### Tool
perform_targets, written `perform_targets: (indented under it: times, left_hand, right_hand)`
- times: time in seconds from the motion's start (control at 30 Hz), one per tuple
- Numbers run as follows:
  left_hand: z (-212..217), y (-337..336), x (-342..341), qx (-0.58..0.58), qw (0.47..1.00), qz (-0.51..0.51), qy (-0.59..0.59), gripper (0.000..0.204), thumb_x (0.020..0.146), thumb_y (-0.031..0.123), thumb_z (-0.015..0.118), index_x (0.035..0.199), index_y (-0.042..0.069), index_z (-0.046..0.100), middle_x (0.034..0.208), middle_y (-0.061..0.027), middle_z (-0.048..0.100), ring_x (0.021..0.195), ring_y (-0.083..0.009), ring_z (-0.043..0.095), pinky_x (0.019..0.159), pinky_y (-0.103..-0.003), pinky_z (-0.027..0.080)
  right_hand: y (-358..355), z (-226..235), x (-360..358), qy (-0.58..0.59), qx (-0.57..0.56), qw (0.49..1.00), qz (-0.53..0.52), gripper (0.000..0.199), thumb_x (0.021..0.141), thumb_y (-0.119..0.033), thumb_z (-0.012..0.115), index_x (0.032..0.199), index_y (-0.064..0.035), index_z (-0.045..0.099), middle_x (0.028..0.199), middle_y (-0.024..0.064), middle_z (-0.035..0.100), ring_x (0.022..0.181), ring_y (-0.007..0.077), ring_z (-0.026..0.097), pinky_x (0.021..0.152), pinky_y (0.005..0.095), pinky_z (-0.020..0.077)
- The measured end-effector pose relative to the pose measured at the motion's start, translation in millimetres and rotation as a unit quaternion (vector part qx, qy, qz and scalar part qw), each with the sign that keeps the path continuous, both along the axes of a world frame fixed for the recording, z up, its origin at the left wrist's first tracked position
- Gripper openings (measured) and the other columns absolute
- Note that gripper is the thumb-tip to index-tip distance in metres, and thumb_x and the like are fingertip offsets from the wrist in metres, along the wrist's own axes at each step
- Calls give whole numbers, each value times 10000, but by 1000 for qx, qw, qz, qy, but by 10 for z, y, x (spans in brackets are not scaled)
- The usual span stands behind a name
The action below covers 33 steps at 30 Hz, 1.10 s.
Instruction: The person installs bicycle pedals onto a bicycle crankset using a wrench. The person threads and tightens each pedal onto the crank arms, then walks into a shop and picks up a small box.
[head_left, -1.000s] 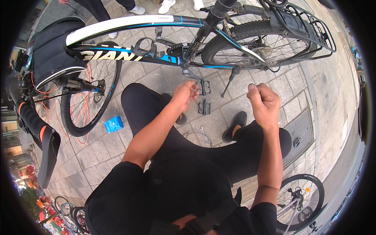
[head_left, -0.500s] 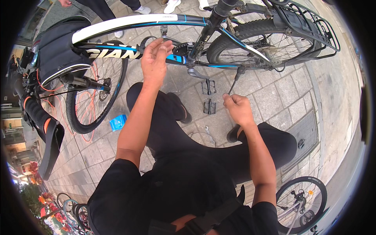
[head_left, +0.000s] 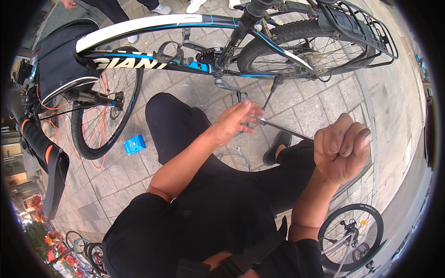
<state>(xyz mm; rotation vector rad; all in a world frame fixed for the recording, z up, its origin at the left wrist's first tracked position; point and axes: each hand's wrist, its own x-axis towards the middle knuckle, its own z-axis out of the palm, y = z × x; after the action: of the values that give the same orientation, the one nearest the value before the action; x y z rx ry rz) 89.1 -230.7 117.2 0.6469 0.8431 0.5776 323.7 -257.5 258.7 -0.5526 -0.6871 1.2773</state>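
Note:
I crouch beside a black, white and blue bicycle [head_left: 153, 62] standing on its kickstand [head_left: 270, 95]. My right hand [head_left: 342, 150] is a closed fist around the near end of a long thin metal tool [head_left: 283, 130]. My left hand [head_left: 235, 122] reaches out over my knee, and its fingers and thumb pinch the tool's far end. That end sits just below the bicycle's crank arm [head_left: 224, 85]. A black pedal [head_left: 239, 96] lies on the paving stones behind my left hand, mostly hidden by it.
A blue packet [head_left: 134, 145] lies on the paving by the front wheel [head_left: 104, 120]. The rear wheel with a black rack [head_left: 366, 32] is at the upper right. Another bicycle's wheel [head_left: 353, 234] stands at the lower right. Other people's shoes [head_left: 196, 5] show at the top.
My left hand came down from the bicycle's frame to the tool's far end. My right hand lifted toward the camera with the tool, which now shows as a long rod.

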Motion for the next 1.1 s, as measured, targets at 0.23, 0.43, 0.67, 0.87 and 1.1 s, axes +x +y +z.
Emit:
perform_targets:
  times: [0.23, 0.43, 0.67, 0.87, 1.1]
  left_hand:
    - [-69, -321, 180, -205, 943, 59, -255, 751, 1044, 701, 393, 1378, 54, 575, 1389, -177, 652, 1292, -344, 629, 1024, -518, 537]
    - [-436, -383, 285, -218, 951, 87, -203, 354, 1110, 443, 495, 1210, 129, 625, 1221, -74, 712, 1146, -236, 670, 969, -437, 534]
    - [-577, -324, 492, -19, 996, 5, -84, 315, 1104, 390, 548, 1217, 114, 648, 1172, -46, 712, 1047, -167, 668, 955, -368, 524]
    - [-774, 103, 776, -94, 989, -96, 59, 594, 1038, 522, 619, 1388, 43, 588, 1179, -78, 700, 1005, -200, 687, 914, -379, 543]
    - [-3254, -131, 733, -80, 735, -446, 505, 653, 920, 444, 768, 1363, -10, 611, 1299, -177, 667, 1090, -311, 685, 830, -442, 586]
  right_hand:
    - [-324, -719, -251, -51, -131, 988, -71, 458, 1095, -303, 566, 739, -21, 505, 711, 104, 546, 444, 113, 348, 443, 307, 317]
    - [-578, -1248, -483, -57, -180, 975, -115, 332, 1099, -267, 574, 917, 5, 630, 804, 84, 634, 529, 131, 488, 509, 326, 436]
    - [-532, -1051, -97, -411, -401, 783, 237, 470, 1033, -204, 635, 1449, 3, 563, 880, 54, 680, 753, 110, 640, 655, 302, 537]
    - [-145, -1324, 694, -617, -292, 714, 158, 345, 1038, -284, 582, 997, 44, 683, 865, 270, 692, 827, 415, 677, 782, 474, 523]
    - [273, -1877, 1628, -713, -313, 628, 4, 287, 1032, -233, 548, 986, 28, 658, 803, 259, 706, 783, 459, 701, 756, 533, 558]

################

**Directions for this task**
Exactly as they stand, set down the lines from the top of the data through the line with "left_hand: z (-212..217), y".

**Output for this task**
### Tool
perform_targets, written `perform_targets: (indented under it: times, left_hand, right_hand)`
- times: time in seconds from the motion's start (control at 30 Hz), one per tuple
- Numbers run as follows:
  left_hand: z (-212..217), y (-337..336), x (-342..341), qx (-0.58..0.58), qw (0.47..1.00), qz (-0.51..0.51), qy (-0.59..0.59), gripper (0.000..0.204), thumb_x (0.020..0.146), thumb_y (-0.031..0.123), thumb_z (-0.015..0.118), index_x (0.035..0.199), index_y (-0.042..0.069), index_z (-0.046..0.100), middle_x (0.034..0.208), middle_y (-0.061..0.027), middle_z (-0.048..0.100), ring_x (0.021..0.195), ring_y (-0.083..0.009), ring_z (-0.043..0.095), pinky_x (0.019..0.159), pinky_y (-0.103..-0.003), pinky_z (-0.027..0.080)

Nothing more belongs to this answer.